## [Work instructions]
Could you reproduce the lines below from the one with "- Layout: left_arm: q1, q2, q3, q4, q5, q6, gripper" through the one with "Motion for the"? Keep both ends and add nothing.
%%
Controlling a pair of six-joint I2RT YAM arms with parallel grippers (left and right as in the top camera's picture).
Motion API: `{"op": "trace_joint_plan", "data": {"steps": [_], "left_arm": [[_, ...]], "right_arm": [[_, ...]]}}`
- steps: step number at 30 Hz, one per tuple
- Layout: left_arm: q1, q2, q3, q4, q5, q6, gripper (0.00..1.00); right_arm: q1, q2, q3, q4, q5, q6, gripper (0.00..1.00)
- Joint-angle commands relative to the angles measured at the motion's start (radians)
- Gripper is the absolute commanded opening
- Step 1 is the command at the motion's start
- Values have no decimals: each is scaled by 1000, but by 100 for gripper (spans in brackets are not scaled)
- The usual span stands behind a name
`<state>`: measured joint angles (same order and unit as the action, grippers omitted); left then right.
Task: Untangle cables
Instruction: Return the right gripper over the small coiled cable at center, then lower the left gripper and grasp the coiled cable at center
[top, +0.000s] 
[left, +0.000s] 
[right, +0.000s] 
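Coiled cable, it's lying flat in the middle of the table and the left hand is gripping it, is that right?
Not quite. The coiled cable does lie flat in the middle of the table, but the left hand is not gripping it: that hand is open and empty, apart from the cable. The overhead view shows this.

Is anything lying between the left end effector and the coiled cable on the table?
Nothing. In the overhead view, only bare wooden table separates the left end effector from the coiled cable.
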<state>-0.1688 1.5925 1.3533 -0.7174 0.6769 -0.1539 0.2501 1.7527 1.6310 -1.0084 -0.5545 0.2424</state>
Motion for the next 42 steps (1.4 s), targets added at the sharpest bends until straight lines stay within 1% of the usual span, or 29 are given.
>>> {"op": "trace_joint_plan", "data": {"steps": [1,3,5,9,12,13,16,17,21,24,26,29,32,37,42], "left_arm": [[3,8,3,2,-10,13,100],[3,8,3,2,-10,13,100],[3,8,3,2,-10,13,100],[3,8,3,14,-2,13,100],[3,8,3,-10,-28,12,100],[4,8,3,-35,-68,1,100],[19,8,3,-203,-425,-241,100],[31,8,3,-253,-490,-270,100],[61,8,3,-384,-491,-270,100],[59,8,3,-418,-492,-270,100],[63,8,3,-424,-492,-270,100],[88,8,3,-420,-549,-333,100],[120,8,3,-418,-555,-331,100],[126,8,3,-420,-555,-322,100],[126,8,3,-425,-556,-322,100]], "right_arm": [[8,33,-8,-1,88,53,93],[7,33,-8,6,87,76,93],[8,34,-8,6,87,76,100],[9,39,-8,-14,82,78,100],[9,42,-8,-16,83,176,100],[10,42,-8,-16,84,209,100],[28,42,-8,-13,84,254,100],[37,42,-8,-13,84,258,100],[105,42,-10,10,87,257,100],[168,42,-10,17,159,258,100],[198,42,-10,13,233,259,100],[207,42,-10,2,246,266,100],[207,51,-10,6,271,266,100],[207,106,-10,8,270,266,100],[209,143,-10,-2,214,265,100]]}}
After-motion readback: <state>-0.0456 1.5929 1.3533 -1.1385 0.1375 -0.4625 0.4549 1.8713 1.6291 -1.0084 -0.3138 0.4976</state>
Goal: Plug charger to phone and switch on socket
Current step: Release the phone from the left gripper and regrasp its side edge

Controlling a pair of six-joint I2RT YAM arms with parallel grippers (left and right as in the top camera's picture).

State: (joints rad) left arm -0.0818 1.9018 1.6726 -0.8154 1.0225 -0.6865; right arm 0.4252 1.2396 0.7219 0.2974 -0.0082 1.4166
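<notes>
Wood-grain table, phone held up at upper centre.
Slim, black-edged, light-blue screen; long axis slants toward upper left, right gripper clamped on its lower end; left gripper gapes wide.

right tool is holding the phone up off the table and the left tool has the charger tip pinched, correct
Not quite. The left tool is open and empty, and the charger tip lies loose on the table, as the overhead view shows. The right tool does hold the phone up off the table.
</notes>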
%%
## [Written answer]
- Layout: left_arm: q1, q2, q3, q4, q5, q6, gripper (0.00..1.00); right_arm: q1, q2, q3, q4, q5, q6, gripper (0.00..1.00)
- Joint-angle commands relative to the angles measured at the motion's start (radians)
- Gripper is the absolute commanded opening
- Step 1 is the command at the motion's start
- Values have no decimals: each is scaled by 1000, but by 100 for gripper (spans in brackets are not scaled)
- The usual span stands behind a name
`<state>`: measured joint angles (same order and unit as the action, grippers omitted); left then right.
Task: Untangle cables
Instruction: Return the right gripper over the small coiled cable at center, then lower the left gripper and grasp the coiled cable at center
[top, +0.000s] 
[left, +0.000s] 
[right, +0.000s] 
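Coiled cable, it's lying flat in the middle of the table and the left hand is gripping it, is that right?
Not quite. The coiled cable does lie flat in the middle of the table, but the left hand is not gripping it: that hand is open and empty, apart from the cable. The overhead view shows this.

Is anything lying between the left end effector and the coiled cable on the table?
Nothing. In the overhead view, only bare wooden table separates the left end effector from the coiled cable.
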<state>-0.1688 1.5925 1.3533 -0.7174 0.6769 -0.1539 0.2501 1.7527 1.6310 -1.0084 -0.5545 0.2424</state>
Motion for the next 42 steps (1.4 s), targets added at the sharpest bends until straight lines stay within 1% of the usual span, or 29 are given.

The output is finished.